Momo Chang mengesah dan menjawab, “Saat kami tinggal di kampung halamanku, dia diajari oleh seorang cendekiawan tua di daerah pinggiran selama beberapa lama. Setelah kami tiba di Ibu Kota, dia belajar dengan seorang guru dari daerah pinggiran di sebuah sekolah pribadi, tetapi Nian selalu membaca sendiri buku-buku itu.” Melihat raut di wajah Momo Chang dan cucunya, guru yang ini kurang memuaskan bagi mereka.
Minglan mulai menimbang-nimbang dengan kepala tertunduk. Benar-benar ada perbedaan dalam bakat masing-masing orang dalam belajar. Dia tak mau membuat keluarganya sendiri tampak buruk. Sebenarnya, suasana belajar di Keluarga Sheng sangatlah bagus. Bukan hanya setiap lelaki di dalam keluarganya telah lulus dari ujian negara, Sheng Hong juga mengawasi Changdong dan mendesak anak itu untuk belajar setiap hari. Akan tetapi, sejujurnya saja, Changdong tidak belajar sebaik anak lelaki di hadapan Minglan.
Meski Chang Nian lebih kecil daripada Changdong, perilaku dan gaya bicaranya lebih alami dan anggun. Anak ini tidak menunjukkan tanda-tanda rasa takut di depan kaum bangsawan, juga tidak memiliki perasaan geram ataupun cemburu saat mengunjungi keluarga kaya. Anak ini hanya mengagumi semua yang ada di sekitarnya dengan sikap optimistis, tidak merendah maupun lancang, seperti seorang dewasa dengan karakter terhormat.
Barulah kemudian Minglan mengerti tindakan Momo Chang yang sebelumnya.
Kalau Nian ingin menjadi pejabat di masa mendatang, latar belakang keluarganya harus bersih. Kalau tidak, dia akan menjadi target mudah bagi lawannya dalam lingkungan pejabat. Memiliki seorang nenek yang dulunya adalah ibu susu tidak menjadi masalah, tetapi nama neneknya tidak boleh dimasukkan dalam daftar pelayan. Mungkin, Momo Chang sebelumnya telah mempertimbangkan hal seperti ini untuk putra tunggalnya.

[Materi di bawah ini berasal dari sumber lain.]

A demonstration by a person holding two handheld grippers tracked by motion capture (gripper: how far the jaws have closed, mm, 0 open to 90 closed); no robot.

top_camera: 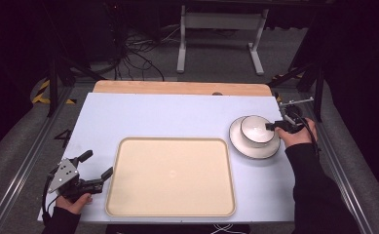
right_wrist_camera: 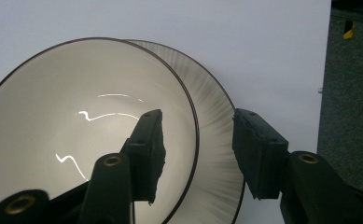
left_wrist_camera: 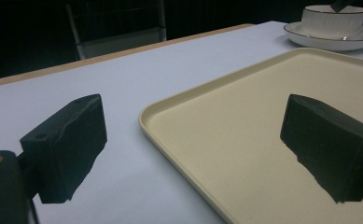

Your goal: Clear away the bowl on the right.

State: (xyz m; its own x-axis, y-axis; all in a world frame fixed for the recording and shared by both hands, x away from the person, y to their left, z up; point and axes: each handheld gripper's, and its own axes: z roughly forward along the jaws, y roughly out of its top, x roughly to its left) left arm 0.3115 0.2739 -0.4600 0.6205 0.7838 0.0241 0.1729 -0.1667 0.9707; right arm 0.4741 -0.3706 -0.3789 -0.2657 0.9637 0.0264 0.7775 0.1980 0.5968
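Note:
A white bowl [top_camera: 255,129] with a dark rim stands on a white plate [top_camera: 252,150] at the table's right side. My right gripper [top_camera: 271,126] reaches in from the right and straddles the bowl's right wall. In the right gripper view one jaw is inside the bowl [right_wrist_camera: 76,121] and the other is outside over the plate [right_wrist_camera: 219,154]. Neither pad touches the wall, so the right gripper [right_wrist_camera: 198,135] is open. My left gripper [top_camera: 99,163] is open and holds nothing at the front left, beside the cream tray [top_camera: 172,180]. Its jaws [left_wrist_camera: 193,121] frame the tray's near left corner [left_wrist_camera: 263,135].
The tray lies at the middle front of the pale blue table top [top_camera: 167,114]. A wooden strip [top_camera: 177,87] runs along the far edge. Beyond it are cables and a white table frame [top_camera: 221,22] on the floor. Bowl [left_wrist_camera: 334,21] and plate [left_wrist_camera: 310,42] show far off in the left gripper view.

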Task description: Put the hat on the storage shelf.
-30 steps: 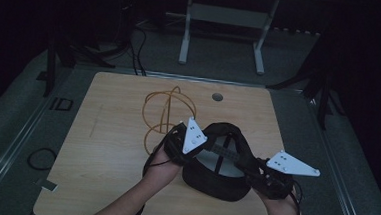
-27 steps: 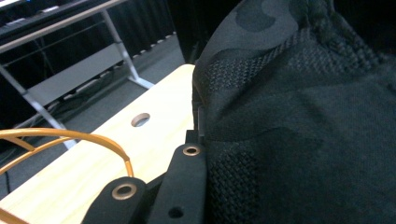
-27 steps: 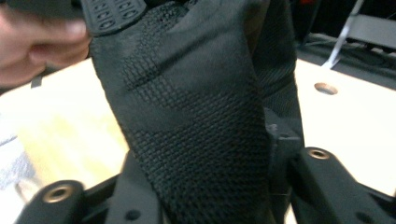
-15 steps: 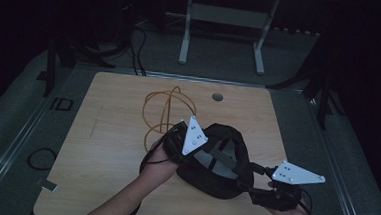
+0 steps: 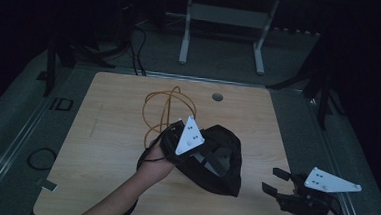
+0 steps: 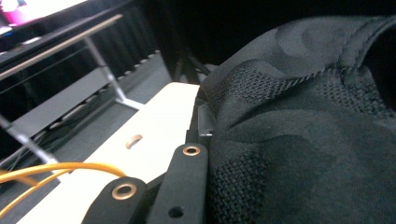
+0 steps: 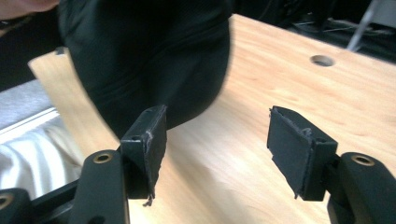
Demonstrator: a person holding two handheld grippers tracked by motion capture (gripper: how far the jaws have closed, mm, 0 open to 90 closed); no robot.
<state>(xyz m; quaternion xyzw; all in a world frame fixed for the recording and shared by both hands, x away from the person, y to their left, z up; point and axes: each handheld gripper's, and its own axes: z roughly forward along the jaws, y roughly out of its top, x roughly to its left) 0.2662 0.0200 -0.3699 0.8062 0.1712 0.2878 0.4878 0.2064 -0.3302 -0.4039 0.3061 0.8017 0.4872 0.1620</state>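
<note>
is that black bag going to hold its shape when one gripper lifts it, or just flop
Probably flop. The black bag is woven fabric that already sags and creases where the left gripper holds its edge. Its rough mesh weave should give the fingers good purchase, so slipping seems unlikely. It looks light and apparently empty, so it would likely drag across the table rather than roll or tip.

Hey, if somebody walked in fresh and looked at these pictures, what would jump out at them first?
Probably the black bag near the middle front of the wooden table, its fabric clamped by the left gripper. Next, the right gripper at the table's front right corner, fingers spread apart with nothing between them. Behind the bag, a loop of orange cable lies on the table, bright against the dark room.
</note>
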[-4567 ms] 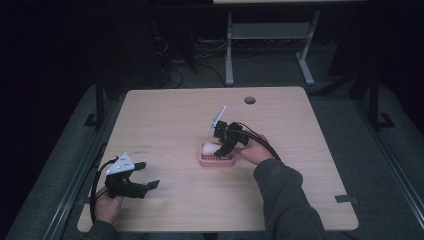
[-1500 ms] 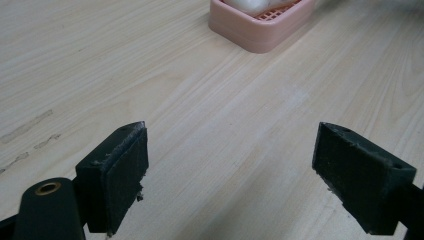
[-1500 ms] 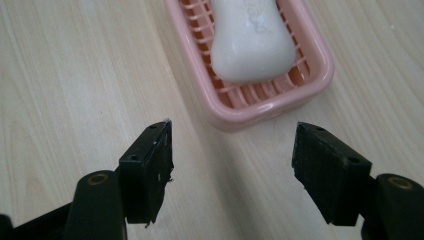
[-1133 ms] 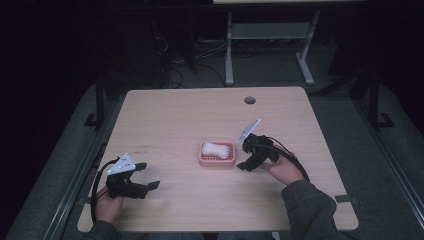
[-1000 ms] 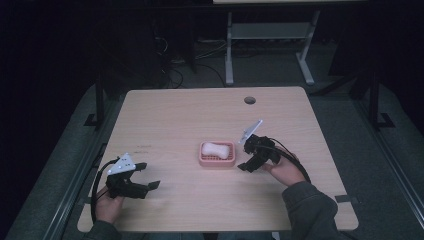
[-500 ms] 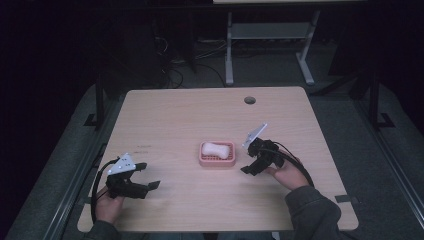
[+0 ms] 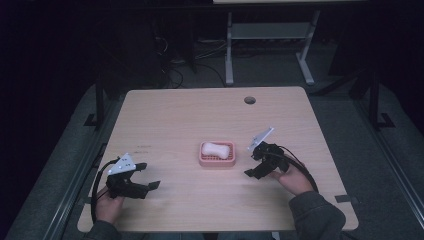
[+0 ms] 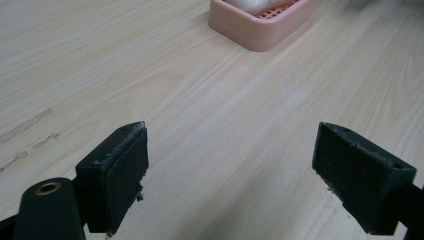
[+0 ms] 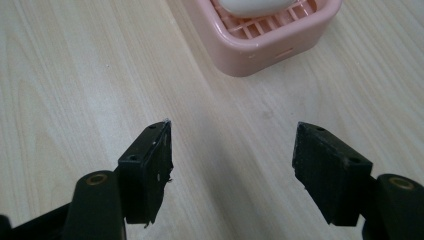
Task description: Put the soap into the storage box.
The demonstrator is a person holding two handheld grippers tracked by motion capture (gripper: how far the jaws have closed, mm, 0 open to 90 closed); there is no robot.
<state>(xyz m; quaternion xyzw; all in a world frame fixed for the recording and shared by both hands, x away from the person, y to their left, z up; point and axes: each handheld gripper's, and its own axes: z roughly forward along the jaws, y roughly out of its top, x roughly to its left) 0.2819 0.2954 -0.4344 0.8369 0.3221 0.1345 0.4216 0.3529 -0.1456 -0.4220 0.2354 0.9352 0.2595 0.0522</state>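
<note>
A pink soap dish [image 7: 217, 159] sits at the middle of the wooden table [image 7: 175, 120], with a white bar of soap [image 7: 217, 149] lying in it. My right gripper [image 7: 253, 161] rests low over the table just right of the dish, open and holding nothing. In the right gripper view the dish [image 9: 260, 42] lies just beyond the spread jaws, the soap [image 9: 252, 6] on its slatted floor. My left gripper [image 7: 148, 176] stands open near the front left of the table, well apart from the dish. The dish's corner [image 8: 260, 27] appears far ahead in the left gripper view.
A round cable hole [image 7: 249, 100] is in the table's far edge. A grey metal stand [image 7: 267, 42] is on the dark floor behind the table. Bare wood [image 7: 190, 205] lies between the two grippers at the front.
My right gripper has left the soap in the dish and drawn back to the right and toward the front, now open. The left gripper has stayed put.
</note>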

Semua orangtua sungguh mengagumkan!
Melihat Minglan tetap terdiam dengan kepala tertunduk, Momo Chang pun segera berkata, “Nyonya, Nyonya berasal dari keluarga cendekia. Kudengar kakak-kakak Nyonya semuanya hebat dalam pembelajaran….”
Minglan mengangkat kepalanya dan berkata seraya tersenyum, “Aku merasa tersanjung, Momo. Ayahku memang sangat menjunjung tinggi pembelajaran anak-anak. Adik lelakiku umurnya hampir sebaya dengan Nian. Dia sekarang juga sedang belajar di sekolah.”
Sekolah tempat Changdong belajar adalah Sekolah Keluarga Hai yang terkenal. Guru-guru di sekolah itu termasuk Lin Sheng (para cendekiawan yang hidup dengan hibah pemerintah), Xiu Cai (orang yang lulus ujian negara tingkat daerah), Jin Shi (kandidat yang berhasil dalam ujian tertinggi negara), para cendekiawan tua yang sudah pensiun serta beberapa orang terkenal dalam kalangan sastrawan yang telah tinggal dalam jangka panjang di Keluarga Hai. Setiap kali Changdong pulang dari sekolah, akan ada lingkaran gelap di bawah matanya.
Momo Chang berkata dengan suara gemetar, “Kalau Nyonya bisa mencarikan guru yang bagus untuk Nian, aku akan sangat berterima kasih, Nyonya!”